Selain untuk memimpin, politik juga dapat dipakai untuk memengaruhi pihak
lain. Cara untuk memengaruhi ini namanya diplomasi. Kita tidak boleh
menggunakan pengaruh untuk kejahatan tetapi untuk kebaikan. Misalnya, kalau
ada dua orang yang ingin bertengkar, kita dapat menggunakan pengaruh kita
supaya mereka tidak jadi bertengkar, bahkan harus berdamai. Perbuatan itu sudah
termasuk berdiplomasi.
BAB III
PENUTUP
3.1 Kesimpulan
Pancasila telah dikenal pada saat kerajaan-kerajaan di Indonesia masih Berjaya
yaitu zaman kerajaan majapahit, kerajaan sriwijaya dan kerajaan kutai.
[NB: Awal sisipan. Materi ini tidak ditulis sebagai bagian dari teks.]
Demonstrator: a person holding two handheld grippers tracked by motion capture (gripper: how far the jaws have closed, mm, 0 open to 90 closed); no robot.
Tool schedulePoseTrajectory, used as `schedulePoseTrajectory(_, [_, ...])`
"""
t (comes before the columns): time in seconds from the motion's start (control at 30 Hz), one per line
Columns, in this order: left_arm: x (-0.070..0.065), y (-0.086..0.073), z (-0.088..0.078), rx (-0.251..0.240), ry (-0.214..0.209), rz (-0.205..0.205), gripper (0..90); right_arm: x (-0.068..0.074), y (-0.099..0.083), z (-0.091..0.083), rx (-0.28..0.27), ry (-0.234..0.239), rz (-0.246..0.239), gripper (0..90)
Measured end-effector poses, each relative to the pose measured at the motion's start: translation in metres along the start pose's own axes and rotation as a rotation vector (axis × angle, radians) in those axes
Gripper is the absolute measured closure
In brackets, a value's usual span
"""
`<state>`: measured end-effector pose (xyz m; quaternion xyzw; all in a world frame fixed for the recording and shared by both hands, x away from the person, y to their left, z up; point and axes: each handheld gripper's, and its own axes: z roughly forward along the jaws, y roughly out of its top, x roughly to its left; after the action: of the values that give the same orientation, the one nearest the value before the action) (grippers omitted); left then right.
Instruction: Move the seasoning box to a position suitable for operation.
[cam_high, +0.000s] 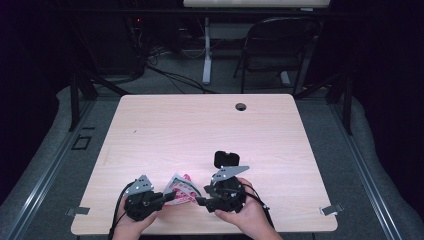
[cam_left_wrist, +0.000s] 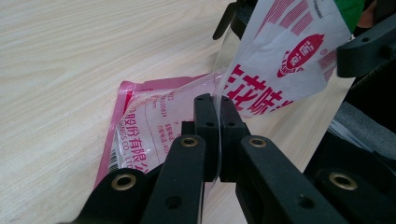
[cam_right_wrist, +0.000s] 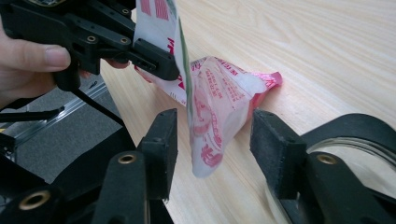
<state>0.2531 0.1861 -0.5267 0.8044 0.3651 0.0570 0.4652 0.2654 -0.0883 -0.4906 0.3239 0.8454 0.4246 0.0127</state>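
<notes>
Near the front edge of the table (cam_high: 150, 130), we hold a gripper in each hand, both low over the wood. Our left gripper (cam_left_wrist: 217, 112) has its jaws pressed together on a thin edge of the plastic bag (cam_left_wrist: 280, 60), a clear wrapper printed in red and pink; the film runs up between the two pads and fans out above them, while the rest of the bag slumps onto the tabletop just beyond. Seen from above, the bag (cam_high: 181, 190) lies between the two grippers, touching the left gripper (cam_high: 167, 196) and just beside the right gripper (cam_high: 201, 201). Our right gripper (cam_right_wrist: 212, 135) stands with jaws spread, one pad either side of the hanging lower corner of the bag (cam_right_wrist: 219, 107); neither pad presses on it, and a gap shows on both sides. Beyond that corner, the left hand (cam_right_wrist: 28, 60) and its gripper pinch the bag's upper edge. Farther back on the table sits a small black object (cam_high: 226, 159), well apart from the bag. Past it, near the far edge, we note a round cable hole (cam_high: 241, 106). Behind the table stands a dark folding chair (cam_high: 280, 45).
</notes>
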Motion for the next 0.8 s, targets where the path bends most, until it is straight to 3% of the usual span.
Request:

Bangsa Indonesia telah menetapkan Pancasila sebagai sebagai dasar Ideologi
Negara Republik Indonesia yang merdeka yang pencapaiannya dengan pengorbanan
penuh. Pancasila tidak berangkat dari ruang kosong, ia hadir dari realitas sejarah dan
semangat zaman yang melingkupinya. Realitas kesejarahannya telah berproses dalam
kurun waktu yang sangat lama.
Kelima silanya merupakan satu sistem yang bulat dan butuh dari nilai - nilai asasi
hidup benegara yang harus mendasari kehidupan bernegara dan bermasyarakat dalam
bidang politik, sosial, ekonomi dan budaya bangsa.
3.2 Saran
Berdasarkan wacana diatas kita dapat menyadari betapa pentingnya Pancasila
sebagai pedoman bangsa Indonesia. Maka kita harus menjunjung tinggi dan
mengamalkan sila- sila pancasila tersebut.